### Work instructions
In the material below, the lines from the one containing "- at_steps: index" through the one containing "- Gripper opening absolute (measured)" are to be given again exactly, ends included, and no others.

------------------------------------

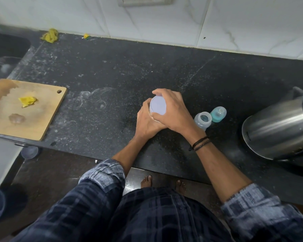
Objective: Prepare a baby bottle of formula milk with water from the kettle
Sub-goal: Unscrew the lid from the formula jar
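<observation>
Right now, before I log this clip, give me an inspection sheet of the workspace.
Surface: dark stone counter, dusted with white smears.
Job's things: lidded container at centre; open bottle and teal teat cap to its right; steel kettle at far right.
Clutter: wooden cutting board with a yellow scrap and stains; yellow cloth by the wall.
Hands: left hand grips the container's side; right hand has its fingers curled round the lid.
Cables: nothing seen.
Surroundings: sink at left; tiled wall with a socket.
</observation>
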Available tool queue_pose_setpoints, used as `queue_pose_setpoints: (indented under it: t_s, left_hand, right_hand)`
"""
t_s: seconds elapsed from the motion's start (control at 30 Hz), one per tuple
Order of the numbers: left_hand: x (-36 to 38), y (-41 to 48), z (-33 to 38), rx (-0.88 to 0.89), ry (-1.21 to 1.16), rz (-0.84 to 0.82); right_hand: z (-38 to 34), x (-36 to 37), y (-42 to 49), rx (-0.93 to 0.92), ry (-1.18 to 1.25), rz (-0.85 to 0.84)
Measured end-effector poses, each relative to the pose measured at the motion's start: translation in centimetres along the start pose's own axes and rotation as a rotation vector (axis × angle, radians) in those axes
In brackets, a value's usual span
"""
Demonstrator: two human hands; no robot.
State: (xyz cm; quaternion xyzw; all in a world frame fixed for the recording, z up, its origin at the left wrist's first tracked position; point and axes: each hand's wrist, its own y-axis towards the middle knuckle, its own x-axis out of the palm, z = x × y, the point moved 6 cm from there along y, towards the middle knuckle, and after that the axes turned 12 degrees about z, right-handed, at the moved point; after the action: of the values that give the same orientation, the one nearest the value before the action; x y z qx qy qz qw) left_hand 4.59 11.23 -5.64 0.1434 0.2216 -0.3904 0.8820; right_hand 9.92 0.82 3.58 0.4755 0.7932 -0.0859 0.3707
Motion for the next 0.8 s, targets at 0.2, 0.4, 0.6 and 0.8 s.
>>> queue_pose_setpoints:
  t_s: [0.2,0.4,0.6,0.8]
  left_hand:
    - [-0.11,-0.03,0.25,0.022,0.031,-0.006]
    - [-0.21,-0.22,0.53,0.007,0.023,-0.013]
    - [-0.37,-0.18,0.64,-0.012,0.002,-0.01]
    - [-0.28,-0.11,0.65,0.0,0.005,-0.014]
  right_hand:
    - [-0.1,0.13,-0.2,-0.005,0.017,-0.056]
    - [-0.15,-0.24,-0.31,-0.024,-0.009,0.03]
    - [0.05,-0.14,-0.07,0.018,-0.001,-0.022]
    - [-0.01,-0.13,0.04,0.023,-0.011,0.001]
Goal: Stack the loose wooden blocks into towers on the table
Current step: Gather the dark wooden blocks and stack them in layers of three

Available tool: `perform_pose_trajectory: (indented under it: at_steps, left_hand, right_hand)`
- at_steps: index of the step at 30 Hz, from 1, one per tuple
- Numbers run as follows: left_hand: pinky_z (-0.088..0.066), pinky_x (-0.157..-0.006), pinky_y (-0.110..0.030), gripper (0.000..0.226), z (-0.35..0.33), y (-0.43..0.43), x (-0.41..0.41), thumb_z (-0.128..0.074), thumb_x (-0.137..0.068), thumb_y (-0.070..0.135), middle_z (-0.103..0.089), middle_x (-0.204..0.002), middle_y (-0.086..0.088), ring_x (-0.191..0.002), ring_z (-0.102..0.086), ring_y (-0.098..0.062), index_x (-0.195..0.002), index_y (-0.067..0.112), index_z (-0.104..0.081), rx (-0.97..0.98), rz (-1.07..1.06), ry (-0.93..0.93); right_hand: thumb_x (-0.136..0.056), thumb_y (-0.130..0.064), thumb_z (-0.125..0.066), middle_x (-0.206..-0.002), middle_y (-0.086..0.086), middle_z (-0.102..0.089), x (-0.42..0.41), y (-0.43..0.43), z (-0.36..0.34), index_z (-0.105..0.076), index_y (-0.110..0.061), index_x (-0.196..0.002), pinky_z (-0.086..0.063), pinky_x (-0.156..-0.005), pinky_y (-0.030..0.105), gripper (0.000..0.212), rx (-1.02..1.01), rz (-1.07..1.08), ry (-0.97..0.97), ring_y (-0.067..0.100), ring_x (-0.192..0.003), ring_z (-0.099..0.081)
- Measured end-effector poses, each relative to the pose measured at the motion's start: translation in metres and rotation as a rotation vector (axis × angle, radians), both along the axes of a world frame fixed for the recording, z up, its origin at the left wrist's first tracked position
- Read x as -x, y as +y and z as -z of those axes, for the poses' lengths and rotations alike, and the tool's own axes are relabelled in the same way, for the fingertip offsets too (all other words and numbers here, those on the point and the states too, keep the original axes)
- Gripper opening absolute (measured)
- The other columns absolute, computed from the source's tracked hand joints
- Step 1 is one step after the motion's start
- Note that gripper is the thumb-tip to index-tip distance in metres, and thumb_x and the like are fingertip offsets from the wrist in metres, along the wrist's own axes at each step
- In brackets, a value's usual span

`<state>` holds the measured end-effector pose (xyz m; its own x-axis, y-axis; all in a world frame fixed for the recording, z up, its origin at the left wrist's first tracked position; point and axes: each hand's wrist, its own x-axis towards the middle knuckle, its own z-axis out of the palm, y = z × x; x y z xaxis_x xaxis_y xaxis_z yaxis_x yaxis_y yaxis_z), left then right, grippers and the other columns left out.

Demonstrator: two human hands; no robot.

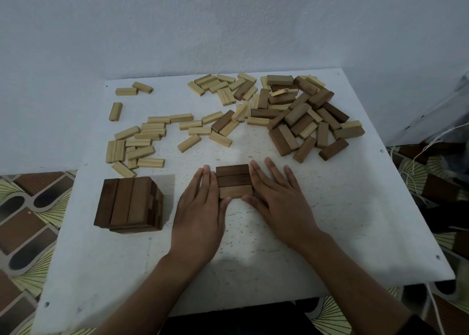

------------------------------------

### Exercise response
- at_steps: index of the step at 30 Hz, from 1, one per tuple
- Numbers run as follows: left_hand: pinky_z (-0.088..0.066), pinky_x (-0.157..-0.006), pinky_y (-0.110..0.030), gripper (0.000..0.226), z (-0.35..0.33), y (-0.43..0.43), x (-0.41..0.41), thumb_z (-0.128..0.074), thumb_x (-0.137..0.068), thumb_y (-0.070..0.135), middle_z (-0.103..0.089), middle_x (-0.204..0.002), middle_y (-0.086..0.088), ring_x (-0.191..0.002), ring_z (-0.102..0.086), ring_y (-0.098..0.062), index_x (-0.195..0.002), index_y (-0.067..0.112), index_z (-0.104..0.081), rx (-0.97..0.98), rz (-1.07..1.06), ry (-0.93..0.93); right_hand: thumb_x (-0.136..0.056), thumb_y (-0.130..0.064), thumb_z (-0.125..0.066), middle_x (-0.206..-0.002), middle_y (-0.086..0.086), middle_z (-0.102..0.089), x (-0.42..0.41), y (-0.43..0.43), z (-0.36..0.34), index_z (-0.105..0.076), index_y (-0.110..0.061), index_x (-0.196..0.002), pinky_z (-0.086..0.063), pinky_x (-0.156..-0.005), pinky_y (-0.030..0.105), gripper (0.000..0.212), rx (-1.02..1.01), rz (-1.07..1.08), ry (-0.97..0.97), ring_y (-0.067..0.100), ring_x (-0.192..0.003), ring_z (-0.099..0.081)
- Measured end-effector poses, each relative to the pose measured at the motion's start: translation in metres and rotation as a rotation vector (axis × angle, radians), both along the axes of a world frame fixed for the recording, z up, its origin at the left wrist's first tracked position
- Read x as -x, y as +y and z as -z of those axes, for the poses' lengths and rotations alike, and the tool's own axes are relabelled in the same way, for the fingertip offsets too (all other words and numbers here, those on the point and the states too, keep the original axes)
- Gripper opening absolute (measured)

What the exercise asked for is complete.